Reputation: 7810
I have a Post
model that has many comments
class Post < ApplicationRecord
has_many :comments
end
How do I get distinct posts that have comments excluding the posts that do not have comments?
I believe that Post.joins(:comments).distinct("posts.*")
does the job.
Is there any better alternative?
I emphasize that the result should not have duplicate entries of posts, which is what happens when we join with comments (one-to-many relationship).
Upvotes: 1
Views: 805
Reputation: 353
You don't have to really use distinct
at the end, it's not at all effective as you are selecting everything by default (posts.*
) which has a unique primary key (id
) for each record.
Post.joins(:comments)
# SELECT `posts`.* FROM `posts` INNER JOIN `comments` ON `comments`.`post_id` = `posts`.`id`
Note:
To see the difference yourself please try to run below queries.
Post.joins(:comments).count
Post.joins(:comments).distinct.count
# Both should be giving you the same numbers.
Upvotes: 1
Reputation: 752
You can also achieve this using subquery:
Post.where(id: Comment.select(:post_id).distinct)

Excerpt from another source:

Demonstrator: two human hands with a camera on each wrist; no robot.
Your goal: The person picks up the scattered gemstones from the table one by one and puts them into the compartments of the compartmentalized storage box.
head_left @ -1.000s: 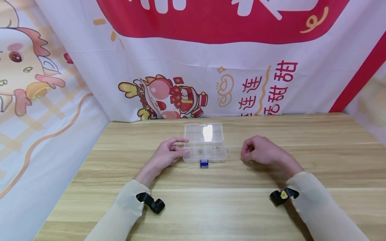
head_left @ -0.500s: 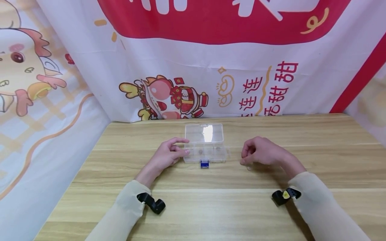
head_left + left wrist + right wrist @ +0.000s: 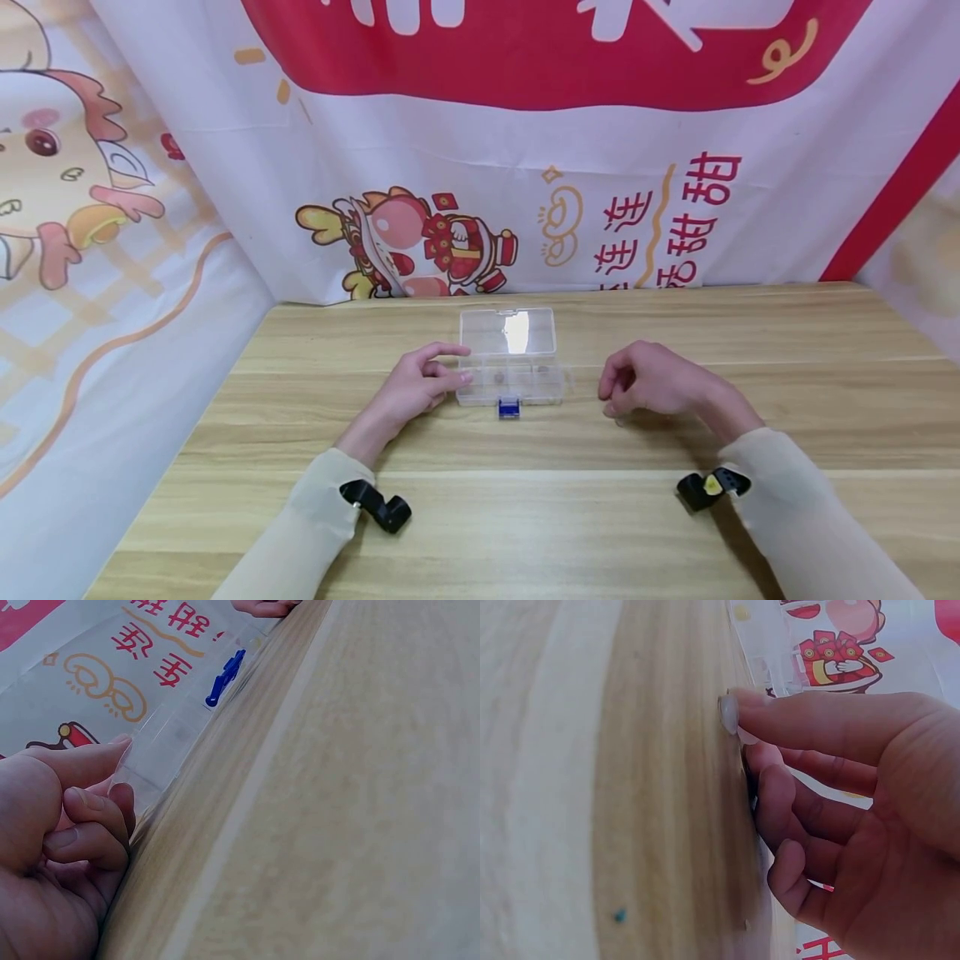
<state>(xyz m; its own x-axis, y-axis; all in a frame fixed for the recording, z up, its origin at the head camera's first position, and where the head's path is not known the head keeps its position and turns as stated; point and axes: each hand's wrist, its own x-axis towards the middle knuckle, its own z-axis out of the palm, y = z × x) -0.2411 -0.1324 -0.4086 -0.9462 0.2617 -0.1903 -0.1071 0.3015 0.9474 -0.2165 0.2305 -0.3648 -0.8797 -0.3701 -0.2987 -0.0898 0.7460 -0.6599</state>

Load time depends on the number of comments in the database.
Upvotes: 0
Reputation: 8247
Looking at this again, and considering Mark's comment to my original solution, the simplest solution may just be to drop the "posts.*"
from your original.
Post.joins(:comments).distinct
Upvotes: 3
Reputation: 8247
This works, though obviously a matter of taste as to whether it is better:
Post.left_outer_joins(:comments).where.not(comments: {id: nil})
And left_outer_joins
came in with Rails 5, so with earlier versions a more verbose solution is needed. See Finding nil has_one associations in where query
The nicest thing about it, is it pairs nicely with the opposite query:
Post.left_outer_joins(:comments).where(comments: {id: nil})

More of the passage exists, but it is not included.